Records drawn from a dataset
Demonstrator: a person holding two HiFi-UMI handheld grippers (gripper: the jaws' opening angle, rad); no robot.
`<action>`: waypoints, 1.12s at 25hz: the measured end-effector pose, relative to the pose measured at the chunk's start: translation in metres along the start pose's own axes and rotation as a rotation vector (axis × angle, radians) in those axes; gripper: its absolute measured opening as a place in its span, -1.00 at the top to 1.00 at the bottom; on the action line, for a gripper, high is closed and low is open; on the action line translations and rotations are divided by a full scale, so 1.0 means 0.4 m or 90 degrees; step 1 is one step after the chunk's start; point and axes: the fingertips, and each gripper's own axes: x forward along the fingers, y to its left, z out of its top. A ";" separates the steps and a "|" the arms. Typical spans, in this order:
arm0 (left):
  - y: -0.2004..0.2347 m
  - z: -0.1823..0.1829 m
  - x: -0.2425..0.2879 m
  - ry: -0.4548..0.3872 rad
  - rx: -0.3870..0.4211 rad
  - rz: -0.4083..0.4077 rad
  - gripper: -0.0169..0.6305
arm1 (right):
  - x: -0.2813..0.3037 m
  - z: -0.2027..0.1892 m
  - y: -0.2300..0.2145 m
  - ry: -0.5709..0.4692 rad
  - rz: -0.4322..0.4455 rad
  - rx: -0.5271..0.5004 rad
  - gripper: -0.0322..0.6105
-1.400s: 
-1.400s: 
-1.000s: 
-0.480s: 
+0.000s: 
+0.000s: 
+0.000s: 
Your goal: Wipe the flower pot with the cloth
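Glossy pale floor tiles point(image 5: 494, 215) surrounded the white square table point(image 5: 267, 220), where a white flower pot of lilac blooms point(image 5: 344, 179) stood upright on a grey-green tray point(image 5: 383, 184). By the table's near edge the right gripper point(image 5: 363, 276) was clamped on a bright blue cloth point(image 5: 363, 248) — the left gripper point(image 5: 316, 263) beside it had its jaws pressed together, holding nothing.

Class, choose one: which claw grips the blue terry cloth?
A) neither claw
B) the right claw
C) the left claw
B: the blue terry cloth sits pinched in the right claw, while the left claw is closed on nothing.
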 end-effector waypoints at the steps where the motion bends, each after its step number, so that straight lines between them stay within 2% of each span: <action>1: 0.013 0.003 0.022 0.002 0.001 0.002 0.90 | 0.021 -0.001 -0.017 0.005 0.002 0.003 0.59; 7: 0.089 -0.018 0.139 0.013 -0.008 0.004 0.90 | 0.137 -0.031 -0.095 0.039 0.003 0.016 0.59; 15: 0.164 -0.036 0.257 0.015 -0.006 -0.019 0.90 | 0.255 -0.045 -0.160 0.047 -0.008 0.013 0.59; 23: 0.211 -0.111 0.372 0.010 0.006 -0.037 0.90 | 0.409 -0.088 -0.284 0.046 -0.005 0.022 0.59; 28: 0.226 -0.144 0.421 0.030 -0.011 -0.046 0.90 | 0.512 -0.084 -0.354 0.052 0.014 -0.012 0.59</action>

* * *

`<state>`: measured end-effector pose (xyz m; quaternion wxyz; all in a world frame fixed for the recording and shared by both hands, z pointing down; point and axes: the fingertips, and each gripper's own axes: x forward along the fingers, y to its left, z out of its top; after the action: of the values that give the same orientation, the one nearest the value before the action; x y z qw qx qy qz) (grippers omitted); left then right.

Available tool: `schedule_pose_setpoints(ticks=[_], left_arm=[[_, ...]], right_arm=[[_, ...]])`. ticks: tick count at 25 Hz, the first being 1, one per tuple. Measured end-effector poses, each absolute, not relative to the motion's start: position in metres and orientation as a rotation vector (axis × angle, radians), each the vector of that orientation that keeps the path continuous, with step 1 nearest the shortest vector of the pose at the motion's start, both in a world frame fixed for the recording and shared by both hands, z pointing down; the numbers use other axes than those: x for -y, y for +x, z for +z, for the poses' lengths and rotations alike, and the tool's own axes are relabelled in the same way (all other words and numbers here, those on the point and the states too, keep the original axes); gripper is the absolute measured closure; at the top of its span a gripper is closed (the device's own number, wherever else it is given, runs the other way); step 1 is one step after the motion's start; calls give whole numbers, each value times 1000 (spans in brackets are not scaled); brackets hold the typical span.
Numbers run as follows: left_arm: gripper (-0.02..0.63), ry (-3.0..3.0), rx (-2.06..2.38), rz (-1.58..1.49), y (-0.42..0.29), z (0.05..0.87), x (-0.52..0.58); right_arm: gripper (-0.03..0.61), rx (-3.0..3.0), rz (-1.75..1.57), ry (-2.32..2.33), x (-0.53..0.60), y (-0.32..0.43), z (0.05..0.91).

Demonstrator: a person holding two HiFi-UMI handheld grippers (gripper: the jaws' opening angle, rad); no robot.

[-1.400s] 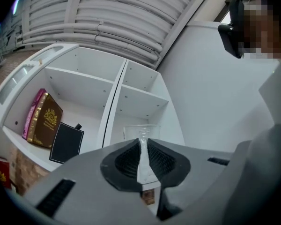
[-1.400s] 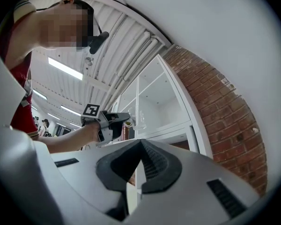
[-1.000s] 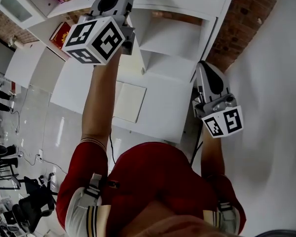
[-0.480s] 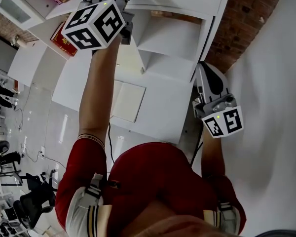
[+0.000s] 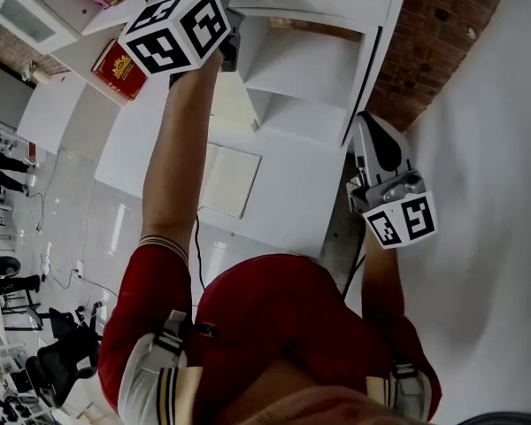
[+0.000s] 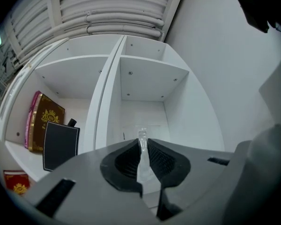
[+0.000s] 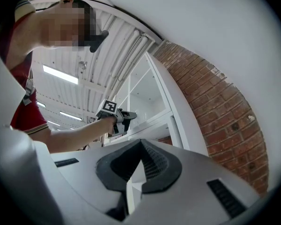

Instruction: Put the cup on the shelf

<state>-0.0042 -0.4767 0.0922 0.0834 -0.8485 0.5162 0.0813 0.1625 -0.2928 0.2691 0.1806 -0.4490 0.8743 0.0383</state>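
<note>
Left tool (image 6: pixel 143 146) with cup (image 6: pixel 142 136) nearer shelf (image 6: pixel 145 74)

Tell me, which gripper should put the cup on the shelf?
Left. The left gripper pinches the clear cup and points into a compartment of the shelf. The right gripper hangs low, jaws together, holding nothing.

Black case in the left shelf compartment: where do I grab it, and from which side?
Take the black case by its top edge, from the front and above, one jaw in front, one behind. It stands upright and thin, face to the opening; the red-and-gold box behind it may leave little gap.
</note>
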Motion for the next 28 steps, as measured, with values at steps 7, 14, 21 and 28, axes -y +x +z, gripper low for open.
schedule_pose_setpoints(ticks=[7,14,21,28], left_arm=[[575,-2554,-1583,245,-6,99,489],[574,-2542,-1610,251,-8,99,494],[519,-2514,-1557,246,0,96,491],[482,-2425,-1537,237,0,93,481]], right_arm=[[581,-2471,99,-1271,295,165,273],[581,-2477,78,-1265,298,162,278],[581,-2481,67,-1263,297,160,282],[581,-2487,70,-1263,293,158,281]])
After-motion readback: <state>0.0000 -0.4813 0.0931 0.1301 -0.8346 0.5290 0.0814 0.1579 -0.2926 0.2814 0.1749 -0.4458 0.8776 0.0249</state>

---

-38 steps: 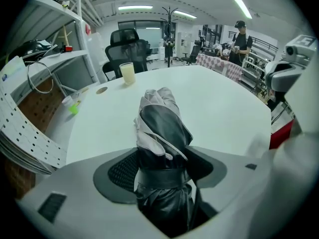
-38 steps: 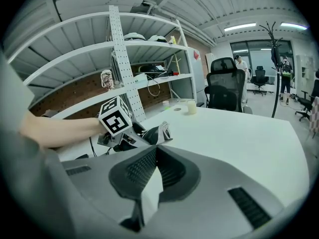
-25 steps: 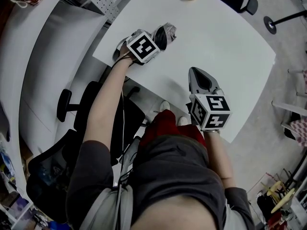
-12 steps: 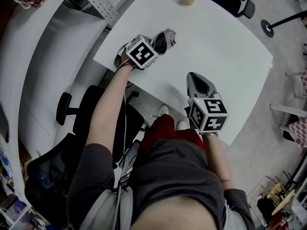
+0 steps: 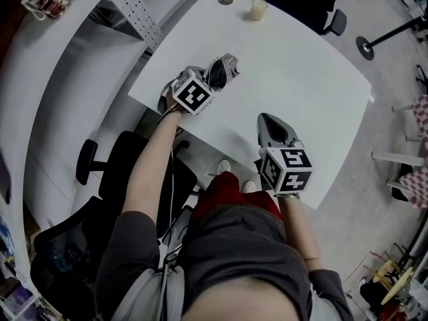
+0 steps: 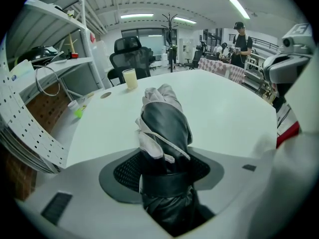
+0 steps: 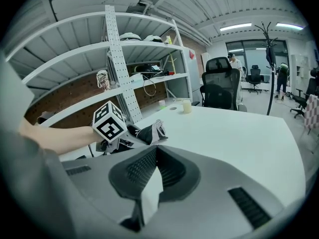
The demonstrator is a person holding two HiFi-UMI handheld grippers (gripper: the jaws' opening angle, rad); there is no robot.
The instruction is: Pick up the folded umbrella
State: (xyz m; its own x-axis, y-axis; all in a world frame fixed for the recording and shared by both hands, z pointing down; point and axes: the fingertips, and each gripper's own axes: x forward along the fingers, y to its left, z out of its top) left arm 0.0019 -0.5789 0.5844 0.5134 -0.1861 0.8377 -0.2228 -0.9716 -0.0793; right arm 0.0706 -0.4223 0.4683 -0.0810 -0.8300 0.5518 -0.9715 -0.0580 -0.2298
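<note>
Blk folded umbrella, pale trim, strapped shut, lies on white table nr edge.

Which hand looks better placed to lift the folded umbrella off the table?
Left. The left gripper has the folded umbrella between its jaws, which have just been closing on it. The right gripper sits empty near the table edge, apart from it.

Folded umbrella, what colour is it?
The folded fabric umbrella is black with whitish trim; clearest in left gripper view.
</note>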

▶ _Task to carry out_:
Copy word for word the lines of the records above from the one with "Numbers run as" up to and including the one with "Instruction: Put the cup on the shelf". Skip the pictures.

▶ _Answer space_:
Numbers run as follows: left_arm: gripper (-0.02..0.63), ry (-3.0..3.0), rx (-2.06..2.38), rz (-1.58..1.49), y (-0.42..0.29), z (0.05..0.87), x (-0.52..0.58); right_arm: gripper (-0.03..0.61), rx (-3.0..3.0), rz (-1.75..1.57), ry (-2.32..2.33), x (-0.53..0.60), y (-0.32..0.43), z (0.05..0.91).

Demonstrator: a person holding two HiFi-UMI handheld grippers (gripper: the jaws' opening angle, rad); no robot.

[-1.400s] 
[-1.400s] 
[-1.000s] 
[-0.480s] 
[+0.000s] 
[+0.000s] 
[+0.000s] 

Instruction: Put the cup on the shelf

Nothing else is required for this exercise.